### [What you need to do]
Please return, with no alterations, the lines below from the very first through the one that contains "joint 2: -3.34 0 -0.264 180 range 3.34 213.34".

### [Data below]
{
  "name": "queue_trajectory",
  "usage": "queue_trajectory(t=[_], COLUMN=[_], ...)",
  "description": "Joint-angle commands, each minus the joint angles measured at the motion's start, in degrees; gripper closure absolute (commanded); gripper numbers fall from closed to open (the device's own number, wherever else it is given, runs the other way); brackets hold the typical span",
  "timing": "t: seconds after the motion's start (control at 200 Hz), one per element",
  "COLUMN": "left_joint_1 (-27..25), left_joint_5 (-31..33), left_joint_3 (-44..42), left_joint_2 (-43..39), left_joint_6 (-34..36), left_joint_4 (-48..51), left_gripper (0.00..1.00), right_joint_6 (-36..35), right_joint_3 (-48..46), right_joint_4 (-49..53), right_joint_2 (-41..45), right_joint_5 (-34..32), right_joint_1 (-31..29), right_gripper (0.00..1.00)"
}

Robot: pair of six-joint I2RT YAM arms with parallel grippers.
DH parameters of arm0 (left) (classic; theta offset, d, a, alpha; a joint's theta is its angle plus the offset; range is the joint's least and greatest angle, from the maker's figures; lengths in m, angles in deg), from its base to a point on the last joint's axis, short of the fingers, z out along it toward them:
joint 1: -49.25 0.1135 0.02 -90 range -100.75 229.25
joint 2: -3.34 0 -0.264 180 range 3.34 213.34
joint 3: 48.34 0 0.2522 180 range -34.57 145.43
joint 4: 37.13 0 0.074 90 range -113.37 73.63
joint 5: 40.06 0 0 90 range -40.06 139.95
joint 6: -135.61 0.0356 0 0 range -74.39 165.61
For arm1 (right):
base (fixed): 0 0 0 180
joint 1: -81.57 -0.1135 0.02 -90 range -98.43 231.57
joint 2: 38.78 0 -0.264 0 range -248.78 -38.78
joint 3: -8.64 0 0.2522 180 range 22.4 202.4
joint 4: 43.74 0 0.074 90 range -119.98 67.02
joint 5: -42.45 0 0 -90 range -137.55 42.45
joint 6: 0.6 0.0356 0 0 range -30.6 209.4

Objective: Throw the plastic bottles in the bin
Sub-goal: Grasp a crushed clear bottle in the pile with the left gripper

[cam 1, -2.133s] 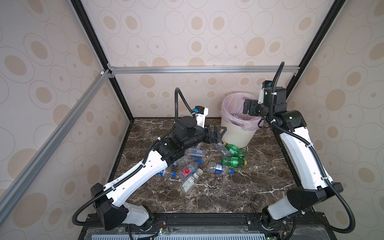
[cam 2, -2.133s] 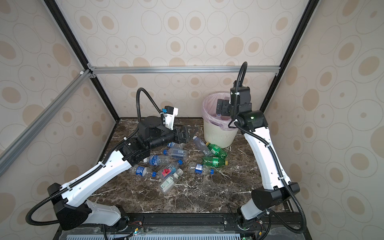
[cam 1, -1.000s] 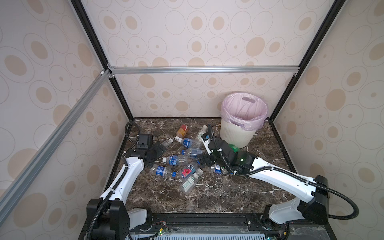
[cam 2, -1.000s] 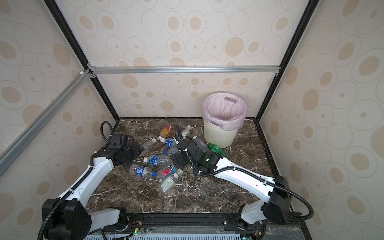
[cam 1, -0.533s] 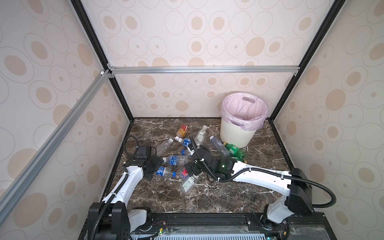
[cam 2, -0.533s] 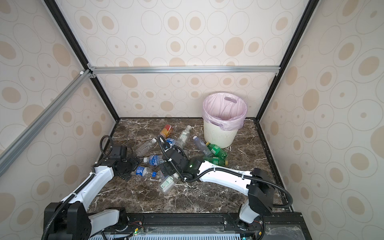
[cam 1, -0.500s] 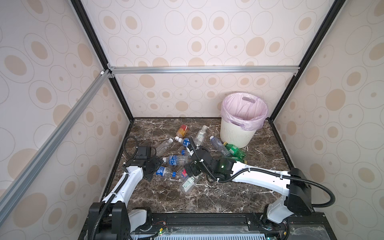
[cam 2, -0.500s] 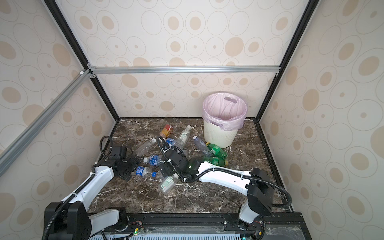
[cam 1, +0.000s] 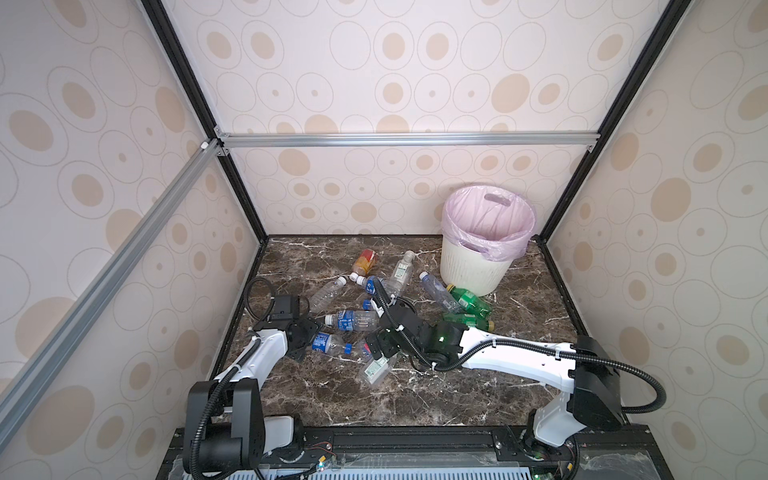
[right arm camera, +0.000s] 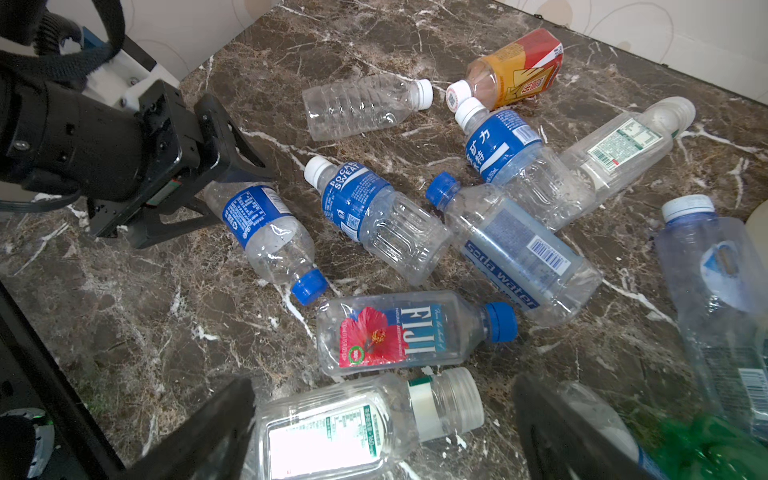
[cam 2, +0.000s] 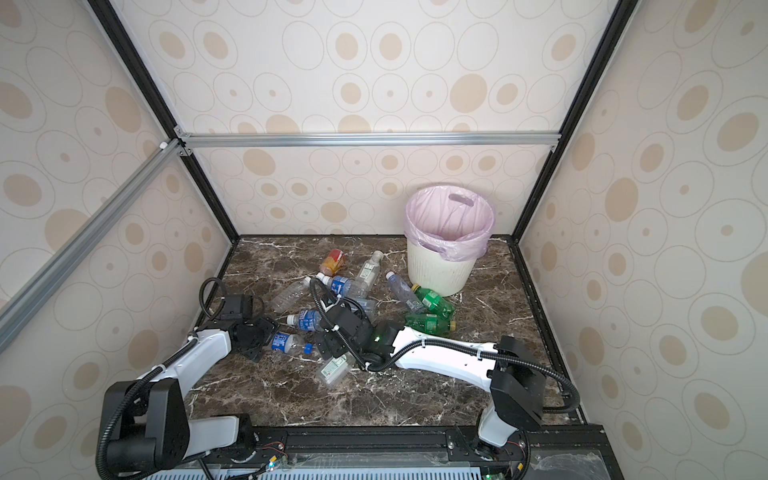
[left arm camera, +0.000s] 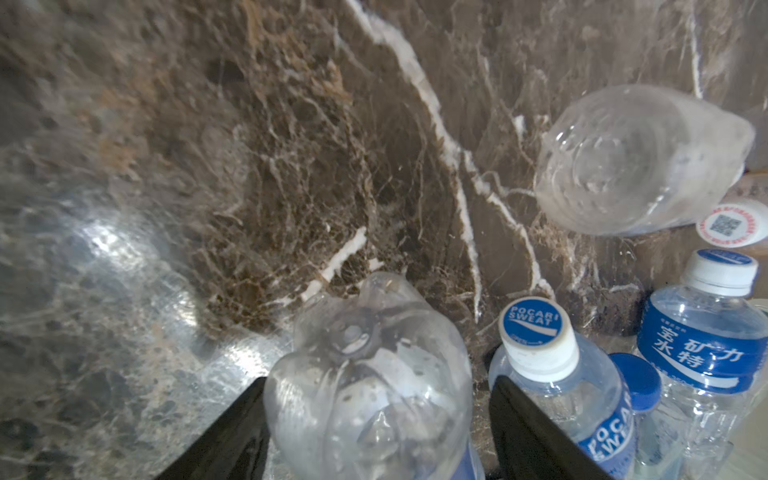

### [Solution]
{
  "name": "queue_trajectory",
  "usage": "queue_trajectory(t=[_], COLUMN=[_], ...)",
  "description": "Joint-angle commands, each minus the joint angles measured at the motion's start, in degrees; gripper closure absolute (commanded); gripper numbers fall from closed to open (the device's own number, wherever else it is given, runs the other way); brackets hold the typical span",
  "timing": "t: seconds after the motion's start (control at 200 Hz), one per element",
  "COLUMN": "left_joint_1 (-27..25), left_joint_5 (-31..33), left_joint_3 (-44..42), left_joint_2 (-43..39), left_joint_6 (-34..36), left_joint_4 (-48..51), left_gripper (0.00..1.00), right_joint_6 (-36..35), right_joint_3 (-48..46), right_joint_4 (-49..53), right_joint_2 (-41..45), right_joint_5 (-34..32), right_joint_1 (-31..29), right_gripper (0.00..1.00)"
}

Robot: pair of six-joint I2RT YAM arms with parallel grippers.
DH parameters of arm0 (left) (classic; theta offset, d, a, alpha; a joint's theta is its angle plus the offset; range is the joint's least and greatest angle, from the maker's figures; lengths in m, angles in deg), from its base to a point on the last joint's axis, short of the fingers, z out along it toward them:
joint 1: -49.25 0.1135 0.02 -90 range -100.75 229.25
joint 2: -3.34 0 -0.264 180 range 3.34 213.34

Nothing more is needed for this answer.